Litter Box Surfing


(google image)

Nothing like stepping in a litter box to start your day off with a bang. Yes, I did the unthinkable this morning, and stepped in one of the four kitty litter boxes  with my flip-flopped left foot.

We have four cats and used to have two litter boxes, but found that box wars ensued, and accidents (?) occurred, so Lorin and I thought it best to increase the number of boxes to four–one for each kitty.

This morning while I was litter box surfing — the act of agilely manuevering one’s slippered feet in between the boxes set up in their own private basement corner nook while scooping from one to the next.

And since you asked, I am not the best swimmer, nor can I surf. I tried windsurfing once in Cancun and was the only person in our group of beginners (although some seemed to take to it immediately) who spent most of her time off the board and eventually swam to shore.

Anyway, imagine me in pajamas and flip flops, a skilled kitty scooper, with years of experience under her belt, losing her footing (blame it on the lack of coffee). Not only did my foot become submerged in the box (fortunately I had just cleaned it),  but I tipped the damn thing over lengthwise so most of the contents spilled all over the floor. Wipeout!

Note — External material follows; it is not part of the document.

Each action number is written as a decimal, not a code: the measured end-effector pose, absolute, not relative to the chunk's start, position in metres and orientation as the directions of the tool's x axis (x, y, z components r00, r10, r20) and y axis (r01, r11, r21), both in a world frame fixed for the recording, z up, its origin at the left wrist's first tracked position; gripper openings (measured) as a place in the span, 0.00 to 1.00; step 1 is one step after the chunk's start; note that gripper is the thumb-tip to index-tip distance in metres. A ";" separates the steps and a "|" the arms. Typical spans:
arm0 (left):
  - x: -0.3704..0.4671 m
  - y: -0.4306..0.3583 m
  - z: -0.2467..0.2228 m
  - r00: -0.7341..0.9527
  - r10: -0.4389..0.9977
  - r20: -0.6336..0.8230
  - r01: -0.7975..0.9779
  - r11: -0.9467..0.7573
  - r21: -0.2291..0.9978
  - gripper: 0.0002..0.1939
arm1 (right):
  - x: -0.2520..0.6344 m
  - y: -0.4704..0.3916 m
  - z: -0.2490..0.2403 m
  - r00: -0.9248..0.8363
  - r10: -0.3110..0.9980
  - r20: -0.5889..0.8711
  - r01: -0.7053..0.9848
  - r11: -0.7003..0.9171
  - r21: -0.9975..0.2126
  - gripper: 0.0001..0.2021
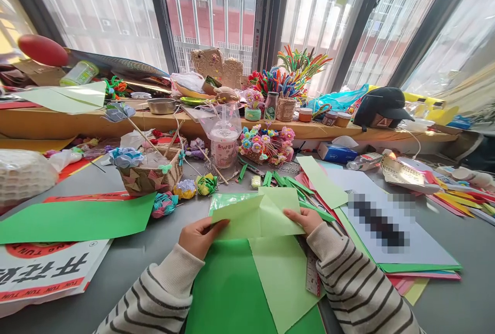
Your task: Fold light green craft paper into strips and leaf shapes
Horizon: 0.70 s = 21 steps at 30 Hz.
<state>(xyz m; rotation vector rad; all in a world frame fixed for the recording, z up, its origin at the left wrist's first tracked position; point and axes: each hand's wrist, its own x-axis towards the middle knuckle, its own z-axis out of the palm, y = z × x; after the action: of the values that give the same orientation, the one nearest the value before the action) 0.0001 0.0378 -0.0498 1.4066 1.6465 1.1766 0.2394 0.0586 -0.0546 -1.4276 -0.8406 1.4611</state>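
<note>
Between my two hands a light green sheet of paper point(240, 216) is held up, with a crease running down its middle. My left hand point(199, 236) pinches its left edge between thumb and fingers. At the opposite edge, my right hand point(307, 219) grips the paper the same way. Below it, another light green piece of paper point(284, 277) lies on a darker green sheet point(228, 282). A ruler point(312, 272) sits beside my right wrist, partly under the pale green piece.
Several green paper strips point(286, 179) lie behind my hands. A stack of paper point(417, 246) is on the right, a green sheet point(77, 218) on the left. Farther back stand a basket of paper flowers point(149, 179), a lidded cup point(224, 148) and a tissue box point(336, 152).
</note>
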 end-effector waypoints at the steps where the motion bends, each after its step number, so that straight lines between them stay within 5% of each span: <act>1: 0.001 0.037 -0.050 -0.207 0.975 0.078 0.380 0.007 0.925 0.16 | 0.239 0.059 -0.056 0.059 0.923 -0.381 -0.160 -0.368 -0.916 0.07; 13: 0.000 0.040 -0.053 -0.190 0.981 0.041 0.265 0.011 0.964 0.16 | 0.239 0.058 -0.056 0.044 0.927 -0.371 -0.156 -0.361 -0.920 0.08; 21: 0.001 0.035 -0.049 -0.179 0.963 0.200 0.352 -0.127 0.927 0.10 | 0.237 0.058 -0.058 -0.010 0.912 -0.409 -0.243 -0.399 -0.884 0.06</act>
<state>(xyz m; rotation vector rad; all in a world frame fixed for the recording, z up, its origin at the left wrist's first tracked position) 0.0012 0.0350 -0.0491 1.4873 1.5468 1.3161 0.2370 0.0581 -0.0580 -1.3329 -0.7668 1.5793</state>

That was my exciting morning.

Now tell me about yours.

7 thoughts on “Litter Box Surfing

  1. Erica,
    I am going to offer some unasked for advice. I have been around the block with regard to cat pee and have it down pat (no pun intended). First of all: Nature’s Miracle crystal cat litter which can be pricey but worth it because it lasts longer and really defeats the smell once the poop has dried, unfortunately that is always going to be an issue. However, the poop does dry out and the pee sinks to the bottom so you scoop the poop and stir the pee. I hate litter all over my house but who doesn’t? I bought a mat at Petsmart that I would have sworn would be useless but I was determined. It is some kind of vinly strips sewn together. I’m not sure what it contributes but it is part of my formula. I read about a solution to tracked cat litter in “Cat Fancy” magazine and it works quite well. I bought a clear plastic storage bin with high sides from Wal-Mart, nothing fancy, just a storage bin. It needs to be clear so that the cat can see out because they don’t trust us not to steal their poop. The high sides prevent most litter tracking. With four cats, you may not have room but consider it. The icing on the cake is the “Litter Genie” which is worth its weight in gold. I’m sure you have seen them advertised but they have an endless plastic bag that you tie the bottom end and after you scoop poop into the well, you slide out a slide and the poop falls into the bag under it, no smell escapes from stored poop. On trash day, I just pull down the plastic from the bottom to contain the poop and tie it off to put in the trash. It even has a cutter installed to cut off the bag which you then tied off from the bottom again. We went through the turf wars and OMG! We were literally living on concrete floors it was so bad. We actually had to cut out the carpet. However, Nature’s Miracle has invented “Just for Cats” and it is amazing. You may or may not be interested in using part of all of this but believe me when I tell you “I been there, done that and have several t-shirts”.😼

    Liked by 1 person

    • Patricia, thank you for the recommendations. We tried some super-expensive cat litter box with a tray underneath but it didn’t work (don’t ask). We ended up removing the bottom half and just using the plain box. it seems with 4 boxes things have calmed down considerably. My own cat surfing spill was on me – I was overtired and multi-tasking.

      Liked by 1 person

  2. Not much one could call exciting. I made it to the espresso maker without incident. I should be more thankful to be blessed so.

    I first heard the song “Wipe Out” as a small child growing up in San Diego, the neighbors’ teenage son playing it with his garage band over and over and over and over. The first time I felt like an old man, wanting to go out into the night air in my pajamas, yelling “Would you kids knock off that dang blasted racket! Some of us are trying to get some sleep!”